Mass protest over tightening of China rule in Hong Kong
Clashes as China's President Xi Jinping warns of 'red line' in speech to mark 20 years since Britain left Asian city
President Xi Jinping of China evoked his country's "humiliation" at the hands of British imperialists yesterday, as he warned against "impermissible" challenges to Beijing's authority over Hong Kong.
President Xi was speaking in the former British colony on the 20th anniversary of its return to China, as thousands of people gathered for a mass demonstration against Beijing's tightening grip in the city.
In a sweeping speech in which the Chinese leader warned opponents in Hong Kong not to cross a "red line", Mr Xi recalled how Britain's victory in the First Opium War of 1839-42 - when Hong Kong Island was ceded to the British Empire - set in motion decades of humiliation for China.
"After the Opium War, China has been repeatedly defeated by countries which were smaller and less populous," Mr Xi said. He spoke after swearing in Carrie Lam, the new leader of Hong Kong, at a venue only yards from where former governor Chris Patten tearfully handed back the territory in 1997.
Mr Xi also said Hong Kong should do more to boost "patriotic education", which has been opposed by local residents who fear losing their identity.
The Chinese President was speaking at the end of a three-day visit to Hong Kong, a city which has freedoms that are not enjoyed on the mainland under a principle known as "one country, two systems".
Campaigners believe such rights are being eroded by China. The city's colourful grassroots political scene was on show on the streets around Hong Kong's Causeway Bay area before the march set off from the nearby Victoria Park.
Among the most obscure groups seeking support was the Hong Kong-UK Reunification Campaign, which is seeking to "urge the UK to resume British sovereignty over Hong Kong". Elsewhere, a placard showing support for Labour leader Jeremy Corbyn was spotted in the crowd.
Many of the marchers held yellow umbrellas, a symbol of mass protests in 2014 which brought the city to a standstill.
Other marchers carried placards with slogans branding Ms Lam, Hong Kong's new chief executive, a Communist Party stooge, or similar insulting posters featuring the city's outgoing leader CY Leung.
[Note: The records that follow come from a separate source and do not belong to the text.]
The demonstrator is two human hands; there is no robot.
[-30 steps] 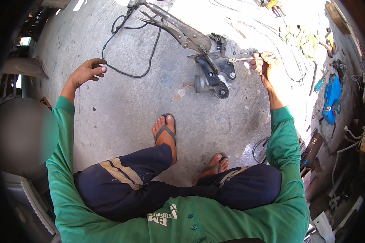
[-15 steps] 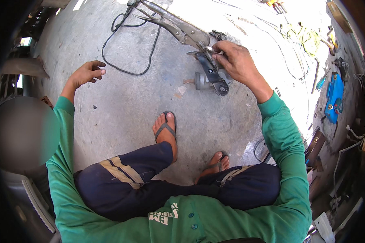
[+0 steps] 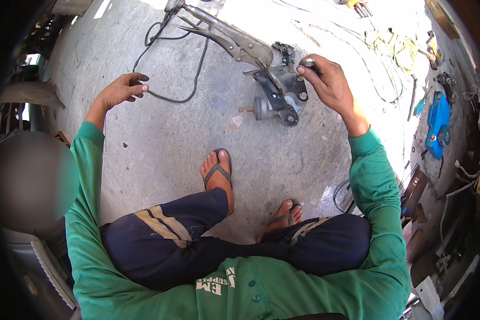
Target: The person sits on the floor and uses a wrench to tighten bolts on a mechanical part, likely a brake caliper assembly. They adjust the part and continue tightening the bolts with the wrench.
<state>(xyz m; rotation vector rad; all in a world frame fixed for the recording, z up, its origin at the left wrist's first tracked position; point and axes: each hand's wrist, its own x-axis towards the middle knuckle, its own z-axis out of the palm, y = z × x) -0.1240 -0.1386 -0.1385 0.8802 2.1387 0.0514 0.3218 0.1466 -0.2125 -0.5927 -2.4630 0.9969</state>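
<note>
My right hand (image 3: 329, 84) is closed on a short metal piece with a round, hollow end (image 3: 309, 63), which looks like a socket. It is just right of a black metal bracket (image 3: 276, 96) with bolts and a grey cylindrical part (image 3: 261, 108) on the concrete floor. A large pair of locking pliers (image 3: 240, 47) has its jaws at the bracket's upper edge, handles stretching up and left. My left hand (image 3: 120, 92) hovers empty, fingers loosely apart, close to a black cable loop (image 3: 180, 101) in the picture.
A power tool (image 3: 174, 6), partly cut off, joins the cable at the top. On the right are a blue case (image 3: 438, 125), a blue-handled screwdriver (image 3: 420, 108) and a yellow-green tangle (image 3: 397, 49). My sandalled feet (image 3: 217, 176) are on the floor below the bracket.
My right hand has drawn back to the right from the bracket with the metal piece, uncovering bolts there. My left hand has moved slightly right and up.
</note>
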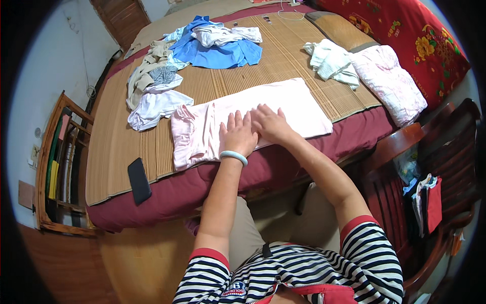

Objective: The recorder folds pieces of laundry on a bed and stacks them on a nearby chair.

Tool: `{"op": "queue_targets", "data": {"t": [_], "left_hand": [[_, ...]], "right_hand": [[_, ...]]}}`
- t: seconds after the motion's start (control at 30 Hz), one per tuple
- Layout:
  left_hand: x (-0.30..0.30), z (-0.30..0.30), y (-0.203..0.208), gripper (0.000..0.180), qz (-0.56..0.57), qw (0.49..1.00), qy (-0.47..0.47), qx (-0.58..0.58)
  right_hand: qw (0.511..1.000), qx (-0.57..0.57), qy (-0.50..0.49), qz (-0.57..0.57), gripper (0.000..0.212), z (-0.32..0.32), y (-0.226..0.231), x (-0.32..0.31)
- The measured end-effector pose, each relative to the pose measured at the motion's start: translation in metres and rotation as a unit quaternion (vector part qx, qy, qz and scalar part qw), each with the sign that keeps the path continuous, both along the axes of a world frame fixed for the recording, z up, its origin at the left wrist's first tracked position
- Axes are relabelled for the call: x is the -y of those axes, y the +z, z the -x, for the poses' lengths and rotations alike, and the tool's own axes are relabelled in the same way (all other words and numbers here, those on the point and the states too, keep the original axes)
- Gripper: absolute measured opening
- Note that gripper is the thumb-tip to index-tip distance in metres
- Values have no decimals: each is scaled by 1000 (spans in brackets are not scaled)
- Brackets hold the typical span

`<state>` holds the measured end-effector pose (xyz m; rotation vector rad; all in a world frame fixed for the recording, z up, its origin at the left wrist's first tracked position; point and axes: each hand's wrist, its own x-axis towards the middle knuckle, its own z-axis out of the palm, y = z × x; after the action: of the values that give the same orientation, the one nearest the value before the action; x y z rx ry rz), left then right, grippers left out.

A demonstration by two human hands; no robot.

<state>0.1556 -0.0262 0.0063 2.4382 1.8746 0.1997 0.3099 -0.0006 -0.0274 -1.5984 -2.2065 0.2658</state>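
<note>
A pale pink garment (298, 109) lies folded lengthwise across the near edge of the bed, with its gathered, creased end at the left. My left hand (239, 134) rests flat on its middle, fingers spread, a pale bangle (233, 157) round the wrist. Right beside it, my right hand (271, 123) also presses flat on the cloth with the fingers stretched out. The two hands touch or nearly touch at the thumbs. Neither one grips the fabric.
A woven mat (116, 167) covers the bed over a maroon sheet (202, 190). A black phone (139, 181) lies at the front left. Heaped clothes (217, 50) lie behind, a pale green cloth (331, 62) and folded pink-white fabric (389, 81) at right. A wooden chair (379, 187) stands near right.
</note>
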Motion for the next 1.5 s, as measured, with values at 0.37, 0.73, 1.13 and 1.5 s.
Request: {"op": "queue_targets", "data": {"t": [0.37,0.73,1.13,1.5], "left_hand": [[5,9,-4,78,31,999,18,-21],[15,-12,3,70,-3,1000,7,17],[7,12,-4,79,21,998,54,3],[13,-16,0,71,40,999,-10,-4]], "right_hand": [[979,101,-176,33,69,-90,8,-4],[988,51,-127,-69,57,-58,-8,4],[987,98,-130,-8,69,-100,3,22],[988,72,-132,-32,58,-81,-4,-17]]}}
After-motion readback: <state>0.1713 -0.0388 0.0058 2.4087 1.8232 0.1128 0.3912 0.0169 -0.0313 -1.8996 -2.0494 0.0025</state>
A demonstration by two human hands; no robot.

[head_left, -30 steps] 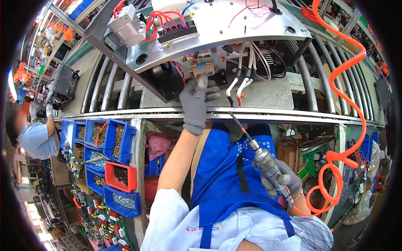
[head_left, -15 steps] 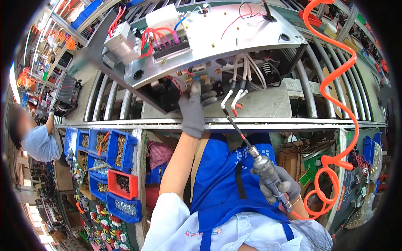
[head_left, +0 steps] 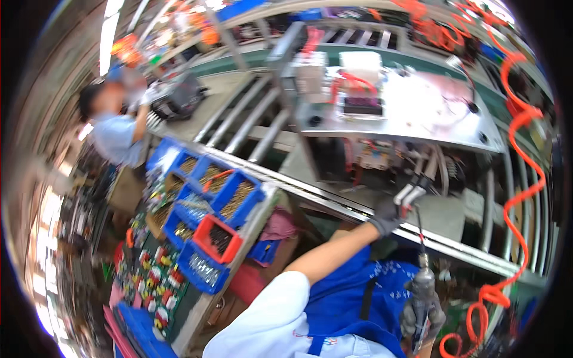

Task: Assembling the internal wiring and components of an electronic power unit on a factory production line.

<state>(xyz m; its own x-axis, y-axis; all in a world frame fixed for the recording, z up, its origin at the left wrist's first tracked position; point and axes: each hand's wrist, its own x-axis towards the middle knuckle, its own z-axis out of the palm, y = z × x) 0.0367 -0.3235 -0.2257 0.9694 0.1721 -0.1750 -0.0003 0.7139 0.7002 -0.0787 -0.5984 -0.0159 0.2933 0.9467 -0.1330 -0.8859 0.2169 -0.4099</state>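
Note:
My left hand [head_left: 387, 219], in a grey glove, is at the front rail, its fingers curled at the white-sleeved cable ends [head_left: 410, 194] hanging from the metal chassis [head_left: 334, 128]. Blur hides the exact grip, but the fingers look closed on the cables. A red tip shows beside the glove. Low on the right, my gloved right hand [head_left: 434, 319] is wrapped round an air screwdriver [head_left: 424, 286]. Its long thin bit points up and away, ending close to the cable ends. Inside the chassis, below the top plate, sit wired parts [head_left: 373, 156].
Blue bins [head_left: 236, 200] of screws and small fittings, with one red bin [head_left: 218, 238], stand at the left. A coiled orange air hose [head_left: 525, 197] hangs on the right. Metal rollers [head_left: 239, 116] lie under the chassis. Another person [head_left: 116, 134] works at the far left.
My left hand has come out of the chassis to the hanging cable ends. The view has swung left, bringing the bins closer to the middle. The screwdriver stays in my right hand.

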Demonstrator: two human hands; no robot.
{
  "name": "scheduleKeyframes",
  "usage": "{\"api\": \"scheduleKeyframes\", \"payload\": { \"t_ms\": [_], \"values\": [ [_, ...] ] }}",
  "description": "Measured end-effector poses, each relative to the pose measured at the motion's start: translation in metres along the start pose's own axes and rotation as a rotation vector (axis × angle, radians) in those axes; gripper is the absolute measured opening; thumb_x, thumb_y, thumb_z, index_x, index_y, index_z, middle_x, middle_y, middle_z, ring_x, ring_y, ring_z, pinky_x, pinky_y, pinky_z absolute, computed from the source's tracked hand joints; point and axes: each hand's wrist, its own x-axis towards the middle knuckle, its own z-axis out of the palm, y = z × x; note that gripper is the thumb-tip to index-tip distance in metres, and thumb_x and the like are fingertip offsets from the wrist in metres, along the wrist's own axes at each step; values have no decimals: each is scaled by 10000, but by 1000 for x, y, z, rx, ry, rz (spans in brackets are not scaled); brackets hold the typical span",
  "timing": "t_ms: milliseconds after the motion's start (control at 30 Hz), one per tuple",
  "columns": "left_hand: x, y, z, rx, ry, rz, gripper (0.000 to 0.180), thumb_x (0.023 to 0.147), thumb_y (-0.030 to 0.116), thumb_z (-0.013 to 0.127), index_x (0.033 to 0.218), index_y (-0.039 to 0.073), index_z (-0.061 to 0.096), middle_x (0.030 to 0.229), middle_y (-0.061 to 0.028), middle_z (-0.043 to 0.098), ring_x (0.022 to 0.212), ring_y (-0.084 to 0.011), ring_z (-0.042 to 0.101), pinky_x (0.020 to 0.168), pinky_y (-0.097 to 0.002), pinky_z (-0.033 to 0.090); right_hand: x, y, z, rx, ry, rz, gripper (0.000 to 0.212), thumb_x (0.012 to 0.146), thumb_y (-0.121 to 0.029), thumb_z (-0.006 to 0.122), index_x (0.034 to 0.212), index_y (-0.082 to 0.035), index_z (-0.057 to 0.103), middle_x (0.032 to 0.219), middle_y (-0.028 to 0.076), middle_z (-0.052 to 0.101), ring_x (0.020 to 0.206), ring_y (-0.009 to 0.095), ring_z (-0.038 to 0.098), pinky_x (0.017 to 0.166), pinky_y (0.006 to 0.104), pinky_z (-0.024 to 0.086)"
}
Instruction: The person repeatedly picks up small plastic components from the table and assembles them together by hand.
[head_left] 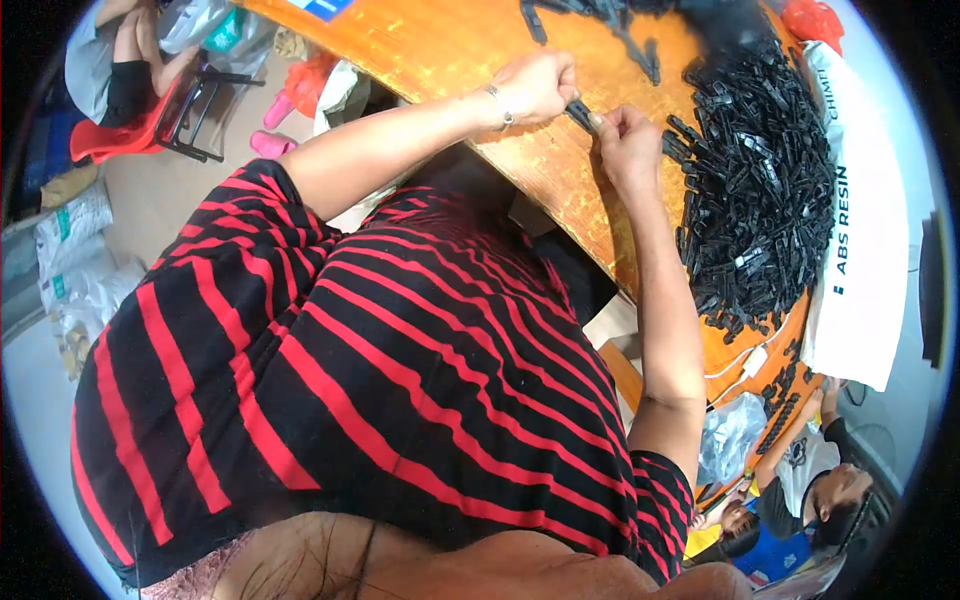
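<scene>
Over the near edge of the wooden table, my left hand (538,88) and my right hand (632,148) are close together. A short, narrow black plastic piece (580,115) spans the gap between them, its two ends pinched in my fingertips. My fingers cover those ends, so its exact kind cannot be made out. Just right of my right hand lies a large heap of small black plastic parts (760,190), similar in colour. Farther back on the table are some loose longer black pieces (640,55).
The orange-brown wooden table (560,175) runs diagonally. A white printed sack (865,230) borders the heap on the right. Beyond are a white cable plug (755,362), a clear plastic bag (732,435) and other people (830,490). At far left, someone sits on a red chair (125,135).
</scene>
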Motion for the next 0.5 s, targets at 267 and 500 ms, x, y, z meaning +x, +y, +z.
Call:
{"api": "scheduleKeyframes", "payload": {
  "t_ms": [267,500],
  "values": [
    [-6,5,-1,89,-24,-18,184,900,237,709,898,70,632,820,-116,685,806,-293,672,739,-404,525,-11,-9,-2,-118,49,-24,281,873,-278,799,821,-40,660,761,194,694,728,374,691,673,462,529],
    [-12,-33,13,-299,19,281,265,984,280,715,1025,20,685,814,-4,653,762,-132,623,700,-295,529,-43,-12,-6,-53,172,-106,256,881,-254,790,832,-44,651,740,170,683,710,349,688,662,453,529]
  ]
}}
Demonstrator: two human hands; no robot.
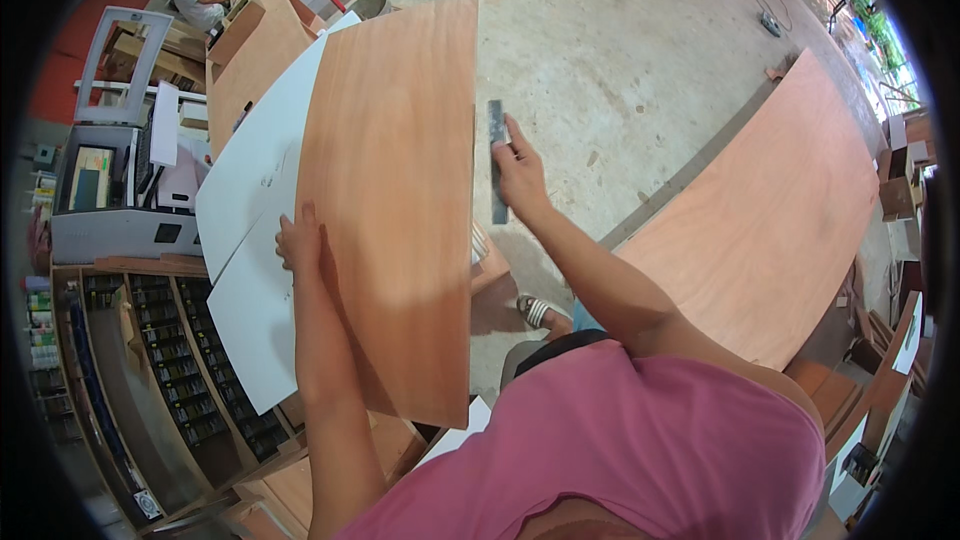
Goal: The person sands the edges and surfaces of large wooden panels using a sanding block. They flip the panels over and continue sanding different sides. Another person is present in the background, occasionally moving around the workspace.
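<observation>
A long wood-faced panel (390, 187) lies before me, on top of white boards (251, 240). My left hand (300, 240) grips its left edge, the thumb over the top face and the fingers on the outer side. In my right hand (521, 172) is a narrow, flat, dark grey bar (497, 116), possibly a sanding block or a file. I hold it just off the panel's right edge, above the concrete floor, with a small gap between bar and panel. The bar's underside is hidden.
A large plywood sheet (757, 217) rests at my right. Shelves of small dark packs (180, 360) stand at the lower left, below a grey machine (124, 232) with a raised frame. A person (196, 0) sits at the far left. A corded tool (769, 24) lies on the floor (630, 37).
</observation>
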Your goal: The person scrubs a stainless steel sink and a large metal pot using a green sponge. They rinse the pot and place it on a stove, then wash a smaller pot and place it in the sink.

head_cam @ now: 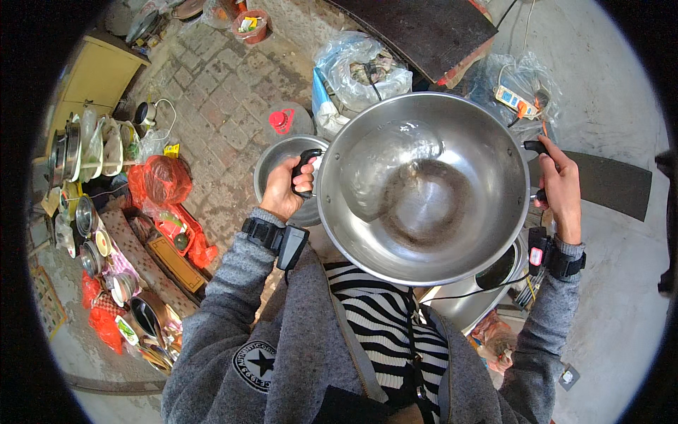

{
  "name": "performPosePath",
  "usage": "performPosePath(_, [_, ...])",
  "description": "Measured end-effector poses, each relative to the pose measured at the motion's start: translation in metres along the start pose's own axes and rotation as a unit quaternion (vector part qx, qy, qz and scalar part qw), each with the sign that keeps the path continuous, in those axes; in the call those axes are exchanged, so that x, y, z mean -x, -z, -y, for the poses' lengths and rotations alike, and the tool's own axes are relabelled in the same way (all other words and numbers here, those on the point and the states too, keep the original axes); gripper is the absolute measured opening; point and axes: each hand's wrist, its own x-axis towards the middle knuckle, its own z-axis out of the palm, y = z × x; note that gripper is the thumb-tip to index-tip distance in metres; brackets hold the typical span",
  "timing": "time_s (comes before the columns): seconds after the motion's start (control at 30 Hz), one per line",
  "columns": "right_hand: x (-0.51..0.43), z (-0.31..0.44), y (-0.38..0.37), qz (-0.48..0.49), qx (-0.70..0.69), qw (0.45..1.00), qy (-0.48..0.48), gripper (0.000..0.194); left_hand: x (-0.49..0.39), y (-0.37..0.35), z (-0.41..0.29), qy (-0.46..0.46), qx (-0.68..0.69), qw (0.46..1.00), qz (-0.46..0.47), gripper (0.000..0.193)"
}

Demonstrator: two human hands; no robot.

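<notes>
A large stainless steel two-handled pan is held up in front of my body. My left hand is closed around its black left handle. At the opposite rim, my right hand grips the other black handle, partly hidden by the fingers. Clear liquid, seemingly water, lies towards the upper left of the pan, and a dull brownish ring marks its bottom. Behind my left hand and the pan's edge, a metal basin is partly covered.
Beyond the pan stands a plastic-lined bag; a container with a red cap is beside it. A power strip lies among plastic at the right. Dishes and red bags fill the left side. A metal sink shows below the pan.
</notes>
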Motion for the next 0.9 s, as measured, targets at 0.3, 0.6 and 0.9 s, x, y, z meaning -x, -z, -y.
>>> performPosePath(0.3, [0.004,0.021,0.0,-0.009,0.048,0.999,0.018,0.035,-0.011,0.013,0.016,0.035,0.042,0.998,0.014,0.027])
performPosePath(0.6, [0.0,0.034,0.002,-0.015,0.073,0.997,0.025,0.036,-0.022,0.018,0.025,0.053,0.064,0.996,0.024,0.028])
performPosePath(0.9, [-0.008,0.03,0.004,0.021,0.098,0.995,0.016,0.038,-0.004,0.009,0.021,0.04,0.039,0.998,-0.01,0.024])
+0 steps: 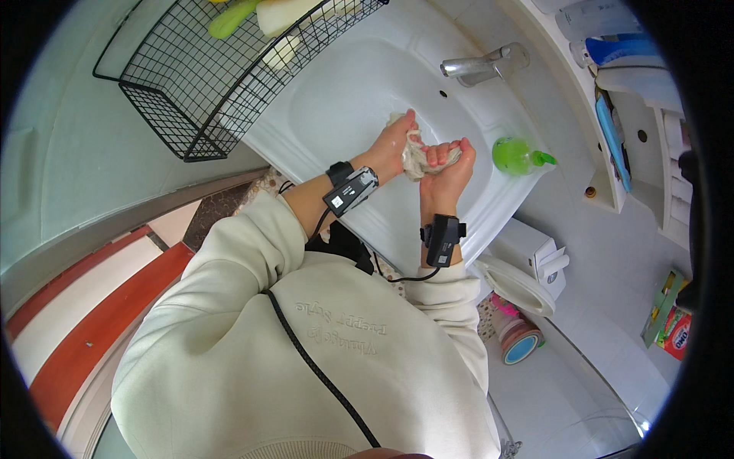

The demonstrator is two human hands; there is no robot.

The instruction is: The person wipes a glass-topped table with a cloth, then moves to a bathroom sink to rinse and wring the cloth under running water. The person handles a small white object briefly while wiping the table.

The Chinese president had a stern warning towards those expressing opposition to Beijing's rule. "Any attempt to endanger China's sovereignty and security, challenge the power of the central government... or use Hong Kong to carry out infiltration and sabotage against the mainland is an act that crosses the red line and is absolutely impermissible," Mr Xi said.
The Chinese President's strong words came a day after Beijing said the joint declaration, a treaty signed by Margaret Thatcher in 1984 that supposedly guarantees Hong Kong's unique rights until 2047, had "no practical significance".
The remarks prompted a sharp response last Friday from Britain, which said it was "committed to monitoring its implementation closely".
Democracy activists in Hong Kong also called on Britain to live up to promises it made under the treaty.
Nathan Law, a protest leader who was elected to Hong Kong's parliament last year, told newspapers: "The Chinese government is trying to erase the duty of responsibility that Britain has.
"It is their duty to monitor the implementation of the joint declaration and they should do it in accordance with their promises in that treaty."
Mr Law is one of the leaders of the Demosisto party, which staged a demonstration along with other pro-democracy groups yesterday that resulted in violent scuffles with police and pro-Beijing counter protesters.
Joshua Wong, another Demostiso leader and the face of the 2014 Umbrella Revolution, was briefly detained by police during the flare-up.
Journalists witnessed Mr Wong and other activists attempting to march to a flag-raising ceremony, which was being attended by Mr Xi. They were confronted by a group of protesters who were waving Chinese flags and shouting "Joshua Wong: Traitor", and, "Long live the Communist Party of China".
The pro-democracy group replied by shouting back, "Communist Party Triads", but their protest was halted by the angry pro-China mob and police.
Despite the setback and Mr Xi's warning over a "red line" for activists, Mr Law has vowed that he will continue his campaigning.
"The red line is movable," he said. "It is there to serve Beijing's political needs, but we fight for democracy, and that is a fight that is unstoppable."